[To do]:
Omit the images and output every line of the data below exactly.

[Recorded data]:
————————

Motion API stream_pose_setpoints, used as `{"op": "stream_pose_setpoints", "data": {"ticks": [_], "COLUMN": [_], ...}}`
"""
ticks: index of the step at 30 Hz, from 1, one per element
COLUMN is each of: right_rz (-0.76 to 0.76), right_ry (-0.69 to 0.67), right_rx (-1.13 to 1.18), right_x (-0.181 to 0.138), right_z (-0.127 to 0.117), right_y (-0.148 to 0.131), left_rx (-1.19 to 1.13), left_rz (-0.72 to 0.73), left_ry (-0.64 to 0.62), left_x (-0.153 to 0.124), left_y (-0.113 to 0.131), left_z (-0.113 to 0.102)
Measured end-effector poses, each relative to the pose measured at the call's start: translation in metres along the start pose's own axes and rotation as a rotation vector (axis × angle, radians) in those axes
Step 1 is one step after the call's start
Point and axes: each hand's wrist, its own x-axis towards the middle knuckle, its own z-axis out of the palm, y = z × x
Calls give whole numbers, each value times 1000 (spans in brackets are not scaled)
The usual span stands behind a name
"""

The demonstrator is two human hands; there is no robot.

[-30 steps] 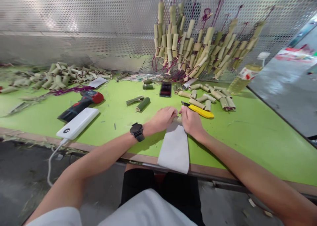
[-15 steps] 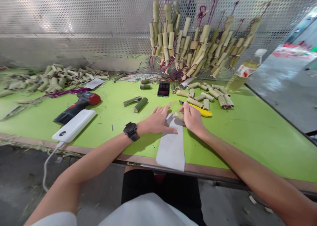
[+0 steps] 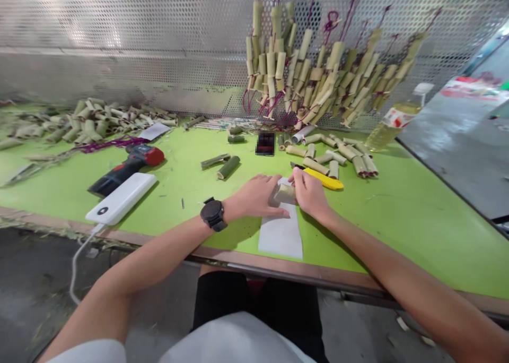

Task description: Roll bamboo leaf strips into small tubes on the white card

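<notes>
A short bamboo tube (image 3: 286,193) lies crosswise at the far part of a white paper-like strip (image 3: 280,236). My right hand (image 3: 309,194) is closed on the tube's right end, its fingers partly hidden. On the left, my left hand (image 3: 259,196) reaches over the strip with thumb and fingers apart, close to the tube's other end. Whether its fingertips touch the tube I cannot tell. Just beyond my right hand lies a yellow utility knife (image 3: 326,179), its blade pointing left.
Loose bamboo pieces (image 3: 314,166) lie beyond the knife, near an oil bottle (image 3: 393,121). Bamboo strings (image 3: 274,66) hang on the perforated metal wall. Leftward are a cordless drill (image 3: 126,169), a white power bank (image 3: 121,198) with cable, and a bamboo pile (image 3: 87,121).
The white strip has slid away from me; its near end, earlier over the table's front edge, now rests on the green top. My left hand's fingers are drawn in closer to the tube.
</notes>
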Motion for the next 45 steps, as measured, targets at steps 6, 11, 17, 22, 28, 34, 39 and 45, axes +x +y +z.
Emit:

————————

[Exercise answer]:
Motion API stream_pose_setpoints, used as `{"op": "stream_pose_setpoints", "data": {"ticks": [_], "COLUMN": [_], ...}}`
"""
ticks: index of the step at 30 Hz, from 1, one per element
COLUMN is each of: right_rz (-0.76 to 0.76), right_ry (-0.69 to 0.67), right_rx (-1.13 to 1.18), right_x (-0.181 to 0.138), right_z (-0.127 to 0.117), right_y (-0.148 to 0.131), left_rx (-1.19 to 1.13), left_rz (-0.72 to 0.73), left_ry (-0.64 to 0.62), left_x (-0.153 to 0.124), left_y (-0.113 to 0.131), left_z (-0.113 to 0.102)
Measured end-effector poses, each relative to the pose measured at the call's start: translation in metres along the start pose's own axes and rotation as a rotation vector (axis × angle, radians) in those axes
Step 1 is one step after the call's start
Point and axes: each hand's wrist, its own x-axis towards the middle knuckle, its own z-axis out of the palm, y = z × x
Calls give whole numbers, each value times 1000 (spans in brackets are not scaled)
The usual span stands behind a name
"""

The demonstrator is two human hands; there is no robot.

[-30 steps] 
[-15 steps] 
[+0 steps] 

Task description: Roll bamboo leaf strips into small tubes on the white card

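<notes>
A short bamboo tube (image 3: 286,193) lies crosswise at the far part of a white paper-like strip (image 3: 280,236). My right hand (image 3: 309,194) is closed on the tube's right end, its fingers partly hidden. On the left, my left hand (image 3: 259,196) reaches over the strip with thumb and fingers apart, close to the tube's other end. Whether its fingertips touch the tube I cannot tell. Just beyond my right hand lies a yellow utility knife (image 3: 326,179), its blade pointing left.
Loose bamboo pieces (image 3: 314,166) lie beyond the knife, near an oil bottle (image 3: 393,121). Bamboo strings (image 3: 274,66) hang on the perforated metal wall. Leftward are a cordless drill (image 3: 126,169), a white power bank (image 3: 121,198) with cable, and a bamboo pile (image 3: 87,121).
The white strip has slid away from me; its near end, earlier over the table's front edge, now rests on the green top. My left hand's fingers are drawn in closer to the tube.
</notes>
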Motion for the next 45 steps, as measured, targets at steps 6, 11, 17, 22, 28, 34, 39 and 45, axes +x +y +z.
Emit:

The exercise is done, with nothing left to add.